--- WHAT TO WORK ON ---
Taking the line with "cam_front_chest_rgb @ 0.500" as the first and the line with "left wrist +" as the last, set down the lines below exactly, pictures excluded.

Segment Open

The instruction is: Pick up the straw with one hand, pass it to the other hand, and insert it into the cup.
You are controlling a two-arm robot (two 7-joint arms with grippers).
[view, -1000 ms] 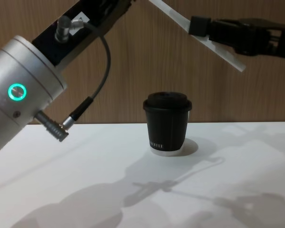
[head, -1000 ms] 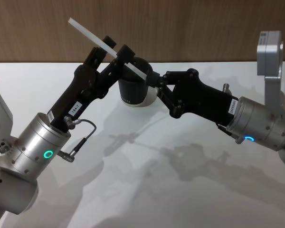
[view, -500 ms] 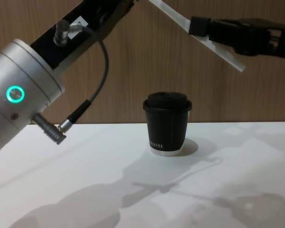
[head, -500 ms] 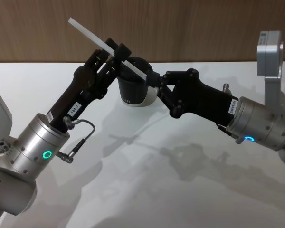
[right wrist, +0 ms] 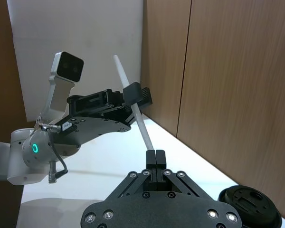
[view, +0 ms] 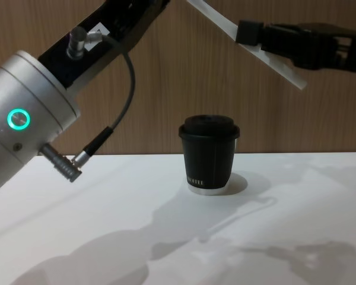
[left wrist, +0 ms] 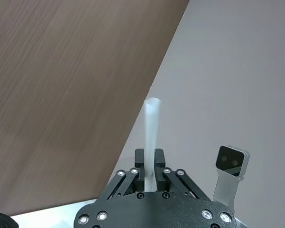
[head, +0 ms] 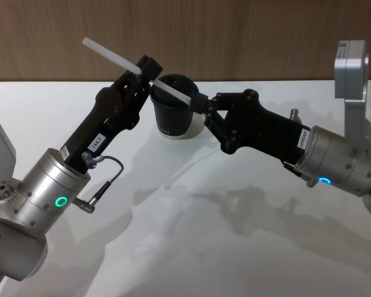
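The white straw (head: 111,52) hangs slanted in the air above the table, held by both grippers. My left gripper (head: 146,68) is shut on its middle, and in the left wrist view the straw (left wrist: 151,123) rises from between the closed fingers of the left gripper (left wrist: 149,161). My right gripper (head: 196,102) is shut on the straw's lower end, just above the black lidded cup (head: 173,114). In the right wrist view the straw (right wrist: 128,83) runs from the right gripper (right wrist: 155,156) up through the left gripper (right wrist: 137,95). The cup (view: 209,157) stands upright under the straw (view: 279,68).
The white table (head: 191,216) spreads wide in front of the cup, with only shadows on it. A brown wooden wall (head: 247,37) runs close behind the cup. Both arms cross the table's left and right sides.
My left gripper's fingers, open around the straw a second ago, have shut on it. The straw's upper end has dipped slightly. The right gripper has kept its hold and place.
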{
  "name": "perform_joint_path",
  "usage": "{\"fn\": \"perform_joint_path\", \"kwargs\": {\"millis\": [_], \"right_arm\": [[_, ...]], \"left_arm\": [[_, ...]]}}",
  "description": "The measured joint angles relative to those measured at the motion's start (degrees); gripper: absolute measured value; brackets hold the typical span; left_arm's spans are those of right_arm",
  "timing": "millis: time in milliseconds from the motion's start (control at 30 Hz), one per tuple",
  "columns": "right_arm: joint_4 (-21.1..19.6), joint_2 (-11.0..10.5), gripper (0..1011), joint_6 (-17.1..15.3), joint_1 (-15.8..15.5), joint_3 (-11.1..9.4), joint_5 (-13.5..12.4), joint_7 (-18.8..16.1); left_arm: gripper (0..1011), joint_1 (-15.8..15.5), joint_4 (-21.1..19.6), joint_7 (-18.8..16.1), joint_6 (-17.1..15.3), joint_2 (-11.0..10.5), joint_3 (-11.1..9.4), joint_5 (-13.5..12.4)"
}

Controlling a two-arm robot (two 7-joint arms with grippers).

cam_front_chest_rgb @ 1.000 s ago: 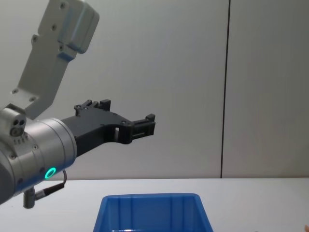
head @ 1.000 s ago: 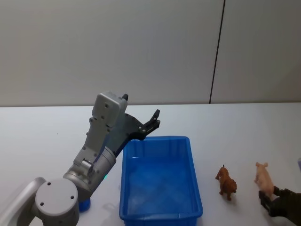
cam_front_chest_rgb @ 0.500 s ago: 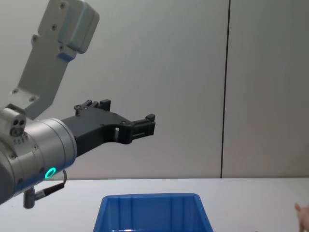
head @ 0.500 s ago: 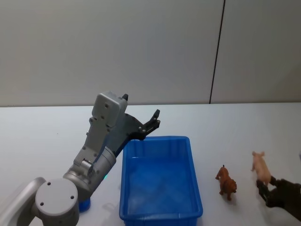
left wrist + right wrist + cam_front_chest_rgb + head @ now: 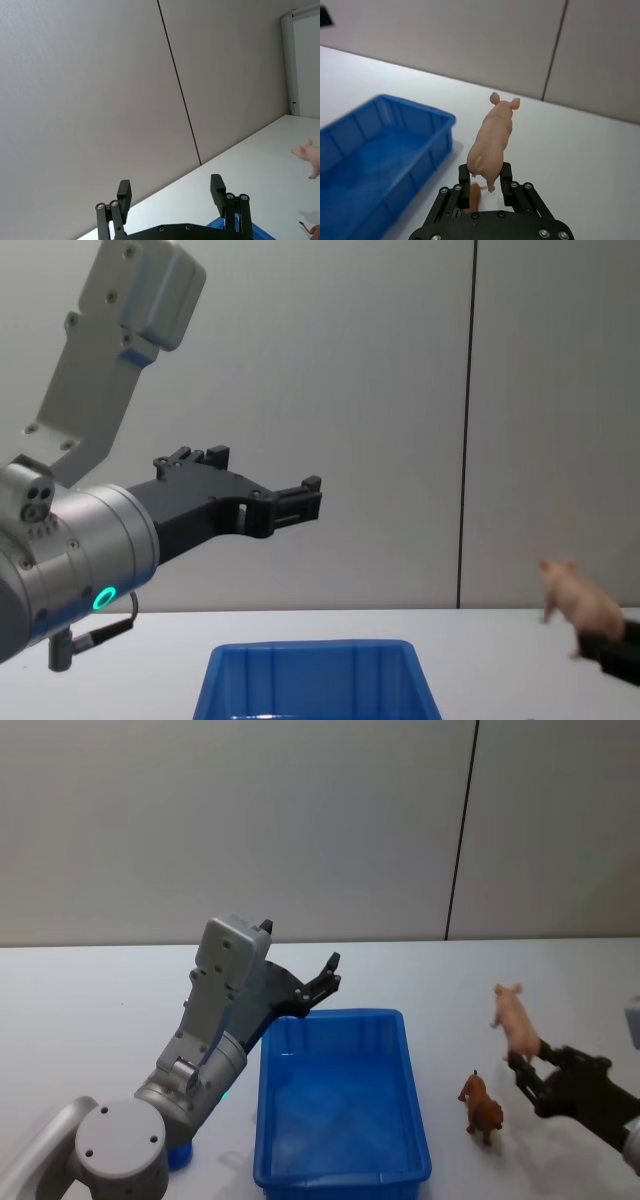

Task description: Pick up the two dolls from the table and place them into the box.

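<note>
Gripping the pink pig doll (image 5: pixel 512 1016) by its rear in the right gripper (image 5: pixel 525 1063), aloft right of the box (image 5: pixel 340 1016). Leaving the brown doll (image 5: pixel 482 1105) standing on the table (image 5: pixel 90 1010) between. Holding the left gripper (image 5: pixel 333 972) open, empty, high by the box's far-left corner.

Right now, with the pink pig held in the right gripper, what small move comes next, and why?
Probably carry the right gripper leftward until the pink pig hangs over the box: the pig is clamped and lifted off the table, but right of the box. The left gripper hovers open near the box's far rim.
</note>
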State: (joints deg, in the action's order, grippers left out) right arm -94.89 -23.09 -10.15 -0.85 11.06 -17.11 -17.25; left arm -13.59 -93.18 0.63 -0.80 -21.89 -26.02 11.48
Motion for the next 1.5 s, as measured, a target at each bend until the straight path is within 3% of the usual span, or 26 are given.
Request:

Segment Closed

--- TASK ANSWER ---
cam_front_chest_rgb @ 0.500 s ago: 
head @ 0.500 s ago: 
left wrist + right wrist + cam_front_chest_rgb + head @ now: 

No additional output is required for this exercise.